As entrelinhas: Ora é o Irã, agora – outra vez – a Coreia do Norte. Não faz muito, Iraque e Afeganistão. Eu não entendo (aliás, eu não compreendo muita coisa que se passa no mundo), como não se consegue estabelecer uma situação diplomática global que elimine estes sustos estarrecedores. Segundo alguns (nesta hora surgem especialistas de todo tipo com toda forma de conjecturas) uma guerra destas mataria uma milhão de pessoas e duraria dois dias!!! Para que serve a ONU, seu Conselho de Segurança (com a China agora tirando a proteção que dava à Coreia do Norte) e outras dezenas de organismos internacionais, além de tratados de toda ordem assinados pelos principais países do globo? Uma hora destas, por acidente ou loucura, tudo explode!

03-04: Don’t cry for me, Argentina

As linhas: “ A deterioração do ambiente econômico na Argentina aumenta a insatisfação de grupos brasileiros com negócios no país. As incertezas decorrentes de medidas protecionistas, pressões inflacionárias, restrições cambiais e limitações à remessa de dividendos ao exterior começam a asfixiar a disposição de investir no vizinho.
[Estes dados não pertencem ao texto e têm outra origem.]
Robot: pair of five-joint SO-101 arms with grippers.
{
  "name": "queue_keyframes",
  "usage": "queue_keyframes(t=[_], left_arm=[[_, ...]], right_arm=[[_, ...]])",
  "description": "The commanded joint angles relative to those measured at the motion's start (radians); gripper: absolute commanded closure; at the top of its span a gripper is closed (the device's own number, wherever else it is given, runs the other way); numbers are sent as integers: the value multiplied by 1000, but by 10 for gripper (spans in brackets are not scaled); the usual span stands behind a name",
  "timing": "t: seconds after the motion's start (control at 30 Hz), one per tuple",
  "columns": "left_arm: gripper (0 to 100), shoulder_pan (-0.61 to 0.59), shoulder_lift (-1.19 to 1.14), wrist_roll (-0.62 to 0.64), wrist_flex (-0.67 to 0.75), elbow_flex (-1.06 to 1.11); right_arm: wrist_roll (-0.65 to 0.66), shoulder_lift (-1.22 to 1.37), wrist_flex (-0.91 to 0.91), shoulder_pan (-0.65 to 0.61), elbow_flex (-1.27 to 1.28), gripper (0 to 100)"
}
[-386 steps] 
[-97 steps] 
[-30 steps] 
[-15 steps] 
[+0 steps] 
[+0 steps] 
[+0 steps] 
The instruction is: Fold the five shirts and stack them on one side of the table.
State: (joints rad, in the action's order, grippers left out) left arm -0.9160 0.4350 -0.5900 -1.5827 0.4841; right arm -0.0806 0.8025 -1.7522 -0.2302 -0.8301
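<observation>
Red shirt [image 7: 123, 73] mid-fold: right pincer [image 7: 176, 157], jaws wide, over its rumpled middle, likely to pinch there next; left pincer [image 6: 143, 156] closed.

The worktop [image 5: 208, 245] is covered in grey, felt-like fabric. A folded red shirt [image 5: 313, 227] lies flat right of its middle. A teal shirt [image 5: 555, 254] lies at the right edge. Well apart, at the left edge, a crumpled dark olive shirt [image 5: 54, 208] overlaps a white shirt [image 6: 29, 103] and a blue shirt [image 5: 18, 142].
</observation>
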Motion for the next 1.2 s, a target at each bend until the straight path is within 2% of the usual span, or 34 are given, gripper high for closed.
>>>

A suspensão do projeto Rio Colorado pela Vale, anunciada em março, pode ser apenas a ponta de um iceberg de problemas. (Fonte: O Estado de São Paulo)

As entrelinhas: Para quem viu a Argentina ser, por décadas, a grande potência da América Latina, é bastante triste constatar o estado a que o país chegou, sob o ponto de vista político, social e econômico. Por motivos profissionais tive relações, especialmente com os portenhos, em diferentes oportunidades; sempre com admiração pela sua garra, seu orgulho e sua educação. O momento é difícil mas eu não subestimaria a capacidade deste país ainda dar uma volta para novos tempos. Afinal, eles ainda tem Lionel Messi e o Papa Francisco, o que não é pouca coisa.